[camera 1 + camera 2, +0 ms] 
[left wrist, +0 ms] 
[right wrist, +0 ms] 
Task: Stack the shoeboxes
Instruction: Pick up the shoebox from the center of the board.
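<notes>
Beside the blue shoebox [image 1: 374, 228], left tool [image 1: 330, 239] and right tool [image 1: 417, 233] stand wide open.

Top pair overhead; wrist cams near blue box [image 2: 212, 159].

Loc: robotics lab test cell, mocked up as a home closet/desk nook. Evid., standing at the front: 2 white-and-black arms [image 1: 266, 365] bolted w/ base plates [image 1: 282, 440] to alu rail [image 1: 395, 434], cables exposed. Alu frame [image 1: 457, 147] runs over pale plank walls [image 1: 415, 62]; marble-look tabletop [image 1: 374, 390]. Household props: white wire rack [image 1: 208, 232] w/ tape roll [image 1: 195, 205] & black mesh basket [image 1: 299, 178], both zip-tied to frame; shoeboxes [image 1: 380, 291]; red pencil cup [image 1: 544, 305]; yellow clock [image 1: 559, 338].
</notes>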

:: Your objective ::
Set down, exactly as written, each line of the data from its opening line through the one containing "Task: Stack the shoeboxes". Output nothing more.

:: Task result ::
[camera 1 + camera 2, +0 ms] 
[left wrist, +0 ms] 
[right wrist, +0 ms] 
Task: Stack the shoeboxes

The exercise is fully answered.